Items listed in a dataset:
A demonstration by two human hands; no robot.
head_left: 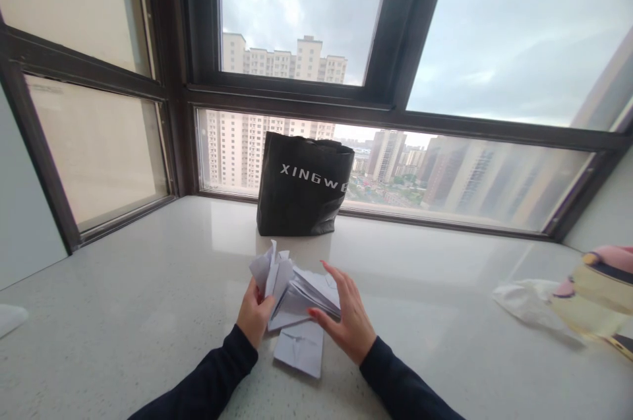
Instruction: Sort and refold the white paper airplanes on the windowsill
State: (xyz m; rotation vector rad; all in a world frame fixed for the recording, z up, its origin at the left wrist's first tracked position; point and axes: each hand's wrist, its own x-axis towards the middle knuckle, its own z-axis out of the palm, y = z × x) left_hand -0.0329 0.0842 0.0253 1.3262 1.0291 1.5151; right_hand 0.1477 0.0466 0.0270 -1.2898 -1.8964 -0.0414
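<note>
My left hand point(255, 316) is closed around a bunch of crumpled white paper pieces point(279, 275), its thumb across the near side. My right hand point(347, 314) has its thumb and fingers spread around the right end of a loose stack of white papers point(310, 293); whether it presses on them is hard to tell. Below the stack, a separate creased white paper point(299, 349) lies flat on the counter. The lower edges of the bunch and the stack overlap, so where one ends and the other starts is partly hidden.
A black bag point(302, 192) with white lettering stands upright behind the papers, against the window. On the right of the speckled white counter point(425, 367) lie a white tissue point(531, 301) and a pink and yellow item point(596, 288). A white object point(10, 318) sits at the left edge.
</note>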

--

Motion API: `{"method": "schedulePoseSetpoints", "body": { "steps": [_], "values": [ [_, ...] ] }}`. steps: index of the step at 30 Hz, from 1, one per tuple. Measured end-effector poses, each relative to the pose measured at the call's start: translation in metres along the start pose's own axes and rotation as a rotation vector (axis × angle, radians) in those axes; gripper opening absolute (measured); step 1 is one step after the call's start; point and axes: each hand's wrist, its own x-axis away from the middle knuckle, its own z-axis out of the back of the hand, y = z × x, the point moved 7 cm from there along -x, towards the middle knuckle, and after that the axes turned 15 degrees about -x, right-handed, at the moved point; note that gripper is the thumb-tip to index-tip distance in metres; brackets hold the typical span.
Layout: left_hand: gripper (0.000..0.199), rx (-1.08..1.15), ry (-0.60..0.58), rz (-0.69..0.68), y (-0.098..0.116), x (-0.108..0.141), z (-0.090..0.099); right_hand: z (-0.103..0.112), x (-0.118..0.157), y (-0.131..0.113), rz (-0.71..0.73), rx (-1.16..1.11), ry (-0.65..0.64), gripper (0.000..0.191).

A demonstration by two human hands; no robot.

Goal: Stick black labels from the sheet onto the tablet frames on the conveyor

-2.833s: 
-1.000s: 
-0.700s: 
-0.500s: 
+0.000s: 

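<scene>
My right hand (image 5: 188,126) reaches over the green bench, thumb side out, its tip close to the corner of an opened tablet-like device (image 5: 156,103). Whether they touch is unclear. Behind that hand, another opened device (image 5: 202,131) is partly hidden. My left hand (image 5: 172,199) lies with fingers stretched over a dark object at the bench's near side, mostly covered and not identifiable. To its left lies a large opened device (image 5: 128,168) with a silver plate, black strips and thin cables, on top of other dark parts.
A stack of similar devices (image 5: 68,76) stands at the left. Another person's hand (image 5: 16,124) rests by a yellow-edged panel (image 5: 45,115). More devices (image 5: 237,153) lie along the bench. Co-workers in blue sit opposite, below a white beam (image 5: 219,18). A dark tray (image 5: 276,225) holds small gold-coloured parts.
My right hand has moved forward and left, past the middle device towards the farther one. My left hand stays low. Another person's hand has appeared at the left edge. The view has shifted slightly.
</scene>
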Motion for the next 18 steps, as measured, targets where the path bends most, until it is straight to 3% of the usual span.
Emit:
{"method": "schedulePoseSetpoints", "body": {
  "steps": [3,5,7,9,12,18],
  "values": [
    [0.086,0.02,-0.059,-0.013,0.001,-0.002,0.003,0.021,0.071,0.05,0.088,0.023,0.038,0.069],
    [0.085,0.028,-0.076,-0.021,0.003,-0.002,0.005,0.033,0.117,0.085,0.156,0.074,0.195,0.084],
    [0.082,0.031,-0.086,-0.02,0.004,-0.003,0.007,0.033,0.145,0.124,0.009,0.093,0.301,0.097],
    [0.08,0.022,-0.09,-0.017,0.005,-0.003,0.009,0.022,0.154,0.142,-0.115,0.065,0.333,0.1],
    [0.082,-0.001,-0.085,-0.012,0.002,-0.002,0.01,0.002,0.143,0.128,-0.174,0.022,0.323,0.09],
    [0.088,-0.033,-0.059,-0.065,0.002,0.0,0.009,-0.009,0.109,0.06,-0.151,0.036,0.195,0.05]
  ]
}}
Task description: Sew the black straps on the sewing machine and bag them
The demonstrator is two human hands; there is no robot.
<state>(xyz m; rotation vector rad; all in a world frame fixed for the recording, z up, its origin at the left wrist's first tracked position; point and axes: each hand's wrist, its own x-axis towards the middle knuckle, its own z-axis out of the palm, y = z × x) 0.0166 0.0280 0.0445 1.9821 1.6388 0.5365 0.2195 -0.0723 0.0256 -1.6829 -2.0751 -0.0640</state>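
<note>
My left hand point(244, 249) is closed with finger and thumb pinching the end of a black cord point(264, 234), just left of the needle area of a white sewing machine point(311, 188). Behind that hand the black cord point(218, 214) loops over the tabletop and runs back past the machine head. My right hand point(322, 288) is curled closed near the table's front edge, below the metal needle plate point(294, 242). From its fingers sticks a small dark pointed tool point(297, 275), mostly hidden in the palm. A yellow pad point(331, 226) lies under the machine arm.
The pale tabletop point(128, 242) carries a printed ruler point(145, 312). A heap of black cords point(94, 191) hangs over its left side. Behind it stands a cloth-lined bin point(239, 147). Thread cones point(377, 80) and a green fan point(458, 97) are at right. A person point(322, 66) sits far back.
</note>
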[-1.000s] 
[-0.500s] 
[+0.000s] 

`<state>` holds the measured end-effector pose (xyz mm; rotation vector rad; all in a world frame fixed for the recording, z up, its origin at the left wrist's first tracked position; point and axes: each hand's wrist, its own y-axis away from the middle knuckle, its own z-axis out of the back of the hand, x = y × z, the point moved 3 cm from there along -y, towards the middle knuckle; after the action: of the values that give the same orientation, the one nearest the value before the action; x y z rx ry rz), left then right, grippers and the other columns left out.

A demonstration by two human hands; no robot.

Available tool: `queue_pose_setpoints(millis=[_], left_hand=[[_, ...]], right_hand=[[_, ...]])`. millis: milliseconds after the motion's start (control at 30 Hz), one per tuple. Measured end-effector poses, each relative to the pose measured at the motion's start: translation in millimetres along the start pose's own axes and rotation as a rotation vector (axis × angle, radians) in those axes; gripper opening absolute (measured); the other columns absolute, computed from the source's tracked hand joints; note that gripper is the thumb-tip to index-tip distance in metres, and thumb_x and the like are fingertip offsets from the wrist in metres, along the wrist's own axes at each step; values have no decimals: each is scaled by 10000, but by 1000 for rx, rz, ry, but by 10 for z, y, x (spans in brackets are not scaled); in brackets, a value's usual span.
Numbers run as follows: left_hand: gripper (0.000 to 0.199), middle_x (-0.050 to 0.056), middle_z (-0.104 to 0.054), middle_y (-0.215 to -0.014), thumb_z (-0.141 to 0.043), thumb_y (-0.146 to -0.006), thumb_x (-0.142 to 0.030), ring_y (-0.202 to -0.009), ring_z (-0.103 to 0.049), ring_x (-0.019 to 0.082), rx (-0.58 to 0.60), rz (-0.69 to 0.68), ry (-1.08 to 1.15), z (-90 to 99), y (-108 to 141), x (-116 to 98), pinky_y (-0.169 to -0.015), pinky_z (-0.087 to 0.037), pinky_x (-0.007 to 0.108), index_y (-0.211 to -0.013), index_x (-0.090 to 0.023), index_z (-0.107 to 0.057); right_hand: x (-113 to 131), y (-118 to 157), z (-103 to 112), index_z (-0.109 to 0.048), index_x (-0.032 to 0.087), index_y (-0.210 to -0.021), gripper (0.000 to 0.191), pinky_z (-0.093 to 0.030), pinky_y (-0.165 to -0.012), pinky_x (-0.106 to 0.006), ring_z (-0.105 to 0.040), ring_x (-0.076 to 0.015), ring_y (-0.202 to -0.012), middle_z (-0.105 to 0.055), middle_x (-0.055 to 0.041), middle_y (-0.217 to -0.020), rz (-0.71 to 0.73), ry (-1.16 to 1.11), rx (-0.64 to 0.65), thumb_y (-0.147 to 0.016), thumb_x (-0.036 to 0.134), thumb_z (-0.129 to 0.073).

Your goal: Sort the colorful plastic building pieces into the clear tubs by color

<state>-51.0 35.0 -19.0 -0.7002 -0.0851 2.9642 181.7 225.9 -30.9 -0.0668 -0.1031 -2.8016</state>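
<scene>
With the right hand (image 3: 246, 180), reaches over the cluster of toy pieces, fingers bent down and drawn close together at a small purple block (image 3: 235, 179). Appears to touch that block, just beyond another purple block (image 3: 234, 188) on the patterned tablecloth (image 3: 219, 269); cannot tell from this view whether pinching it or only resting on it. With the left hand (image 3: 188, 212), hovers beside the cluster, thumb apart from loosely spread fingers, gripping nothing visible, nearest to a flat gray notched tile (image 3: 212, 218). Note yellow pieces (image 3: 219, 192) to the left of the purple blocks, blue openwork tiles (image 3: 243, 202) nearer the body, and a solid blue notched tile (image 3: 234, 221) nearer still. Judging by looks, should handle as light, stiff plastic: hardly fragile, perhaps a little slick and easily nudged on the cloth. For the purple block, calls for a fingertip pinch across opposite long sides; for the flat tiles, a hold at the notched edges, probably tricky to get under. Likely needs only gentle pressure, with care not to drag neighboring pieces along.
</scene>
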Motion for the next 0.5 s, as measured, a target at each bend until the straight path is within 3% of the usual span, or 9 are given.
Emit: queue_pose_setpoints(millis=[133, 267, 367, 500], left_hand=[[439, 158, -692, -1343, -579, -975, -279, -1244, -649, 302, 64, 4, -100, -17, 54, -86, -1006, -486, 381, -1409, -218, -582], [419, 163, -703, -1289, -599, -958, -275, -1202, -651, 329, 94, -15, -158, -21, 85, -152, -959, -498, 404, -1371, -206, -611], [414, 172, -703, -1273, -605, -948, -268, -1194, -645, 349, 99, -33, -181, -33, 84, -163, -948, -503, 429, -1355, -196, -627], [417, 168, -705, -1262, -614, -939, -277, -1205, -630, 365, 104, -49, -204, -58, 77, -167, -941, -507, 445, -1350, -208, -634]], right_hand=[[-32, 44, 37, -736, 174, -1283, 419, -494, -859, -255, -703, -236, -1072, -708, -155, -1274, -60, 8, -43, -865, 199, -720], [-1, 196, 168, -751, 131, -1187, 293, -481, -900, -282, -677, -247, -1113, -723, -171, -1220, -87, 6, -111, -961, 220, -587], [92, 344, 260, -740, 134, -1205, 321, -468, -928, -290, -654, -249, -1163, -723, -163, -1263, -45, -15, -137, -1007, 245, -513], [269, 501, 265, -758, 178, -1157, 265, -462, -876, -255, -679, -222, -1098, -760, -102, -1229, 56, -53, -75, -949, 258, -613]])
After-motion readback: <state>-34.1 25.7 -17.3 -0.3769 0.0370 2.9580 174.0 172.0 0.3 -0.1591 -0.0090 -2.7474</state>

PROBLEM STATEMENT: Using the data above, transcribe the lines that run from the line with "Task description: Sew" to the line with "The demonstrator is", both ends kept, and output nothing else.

WRITTEN SOLUTION:
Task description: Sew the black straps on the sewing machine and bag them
The demonstrator is two human hands; there is no robot.

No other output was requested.